On how many lines of the data below does the word "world" appear? Reply with the number only.

+++ DATA SHOWN

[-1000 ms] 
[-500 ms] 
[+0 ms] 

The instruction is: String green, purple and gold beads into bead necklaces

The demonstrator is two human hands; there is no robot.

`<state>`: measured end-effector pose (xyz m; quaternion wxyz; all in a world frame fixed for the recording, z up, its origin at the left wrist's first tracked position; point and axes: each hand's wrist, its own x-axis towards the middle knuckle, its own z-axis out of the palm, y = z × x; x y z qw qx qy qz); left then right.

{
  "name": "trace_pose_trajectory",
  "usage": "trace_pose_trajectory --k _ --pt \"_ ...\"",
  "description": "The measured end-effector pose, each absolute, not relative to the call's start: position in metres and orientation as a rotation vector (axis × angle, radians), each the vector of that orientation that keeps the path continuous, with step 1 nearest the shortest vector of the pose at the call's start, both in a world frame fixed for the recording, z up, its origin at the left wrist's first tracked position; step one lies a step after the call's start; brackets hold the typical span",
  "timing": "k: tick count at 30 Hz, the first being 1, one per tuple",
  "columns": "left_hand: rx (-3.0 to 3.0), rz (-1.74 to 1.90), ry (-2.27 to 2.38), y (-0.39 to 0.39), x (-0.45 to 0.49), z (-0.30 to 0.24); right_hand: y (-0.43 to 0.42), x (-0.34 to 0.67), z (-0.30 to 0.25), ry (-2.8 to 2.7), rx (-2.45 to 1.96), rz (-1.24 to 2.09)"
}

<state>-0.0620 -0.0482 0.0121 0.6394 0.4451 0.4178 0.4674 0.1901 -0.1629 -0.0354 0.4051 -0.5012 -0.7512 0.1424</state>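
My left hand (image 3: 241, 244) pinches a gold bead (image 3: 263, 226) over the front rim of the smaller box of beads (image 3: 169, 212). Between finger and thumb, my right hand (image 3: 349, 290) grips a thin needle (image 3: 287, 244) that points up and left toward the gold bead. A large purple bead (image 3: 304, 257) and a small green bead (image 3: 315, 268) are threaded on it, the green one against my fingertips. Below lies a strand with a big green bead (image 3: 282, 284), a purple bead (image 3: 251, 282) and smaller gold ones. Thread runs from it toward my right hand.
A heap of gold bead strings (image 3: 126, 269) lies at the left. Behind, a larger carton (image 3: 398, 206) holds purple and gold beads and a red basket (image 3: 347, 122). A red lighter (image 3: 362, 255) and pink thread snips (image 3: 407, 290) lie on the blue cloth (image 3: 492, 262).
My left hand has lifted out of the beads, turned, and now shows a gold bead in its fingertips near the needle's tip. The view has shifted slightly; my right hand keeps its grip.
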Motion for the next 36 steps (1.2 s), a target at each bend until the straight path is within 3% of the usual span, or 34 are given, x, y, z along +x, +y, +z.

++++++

- YOUR SOLUTION -
2